Funny how progressive people in NY government do not seem to understand how this is a regressive tax that will affect poor NYC citizens the most. They should call it the keep the brown people's cars above 60th street tax.
Poor NYC residents don't own cars
And this is a damn fine disincentive for them to get one, you sick fuck.
I'm sorry. Is a large chunk of this article missing? I didn't see anything about a market solution.
Libertarians are Democrats who want to legalize weed.
I think an argument could be made that this is a market solution. If you are providing a product or service and find that demand is exceeding supply, that is the market telling you that you're price may be too low and you should raise prices.
Alternatively you could increase supply, but that's not really an option for Manhattan streets, so a price increase is in fact the appropriate market solution.
No, there is no market here. This is just another tax coupled to a weird regulation.
“New Jersey suburbs or single family homes and car ownership are literally Hitler or worse than Hitler”- Says every overpaid narcissistic nouveau urban planner and data analyst (white proggie guys) of the past two decades.
Congestion pricing is actually a *good* thing.
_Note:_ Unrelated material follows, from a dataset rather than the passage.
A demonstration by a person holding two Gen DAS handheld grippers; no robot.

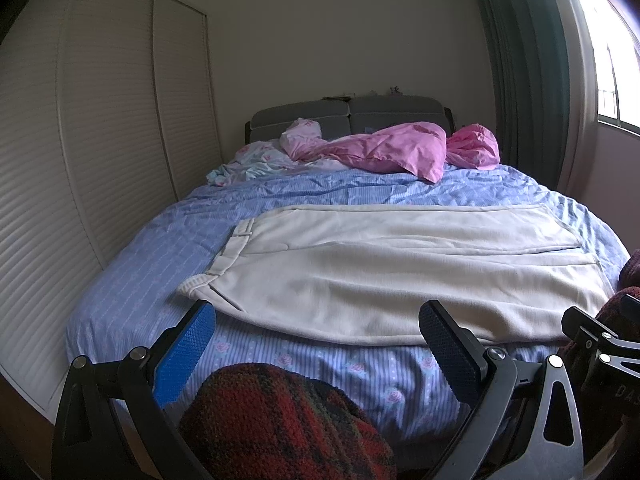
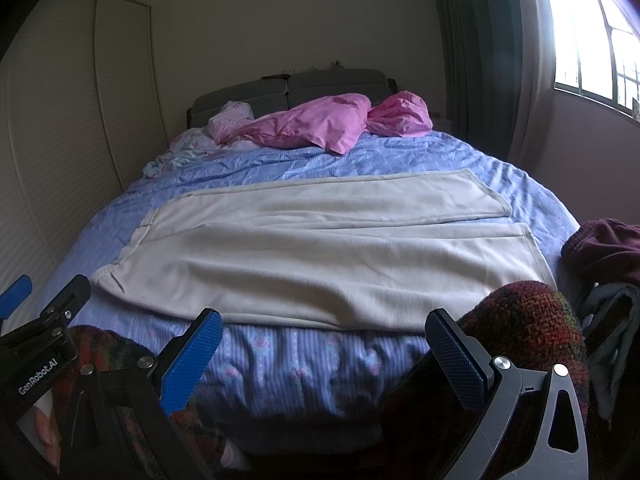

It would be better tho if the roads were privately owned, but it's a start. If you want to drive a zillion miles from your cushy home in the burbs into the city, you need to pay for the privilege of using another state's roads that you aren't paying for now.
aswesd
So what SLAPP suits are to speakers, NEPA suits are to builders.
A market solution to heavy traffic is mired in an interstate legal fight.
Congestion pricing is not market based OR a solution.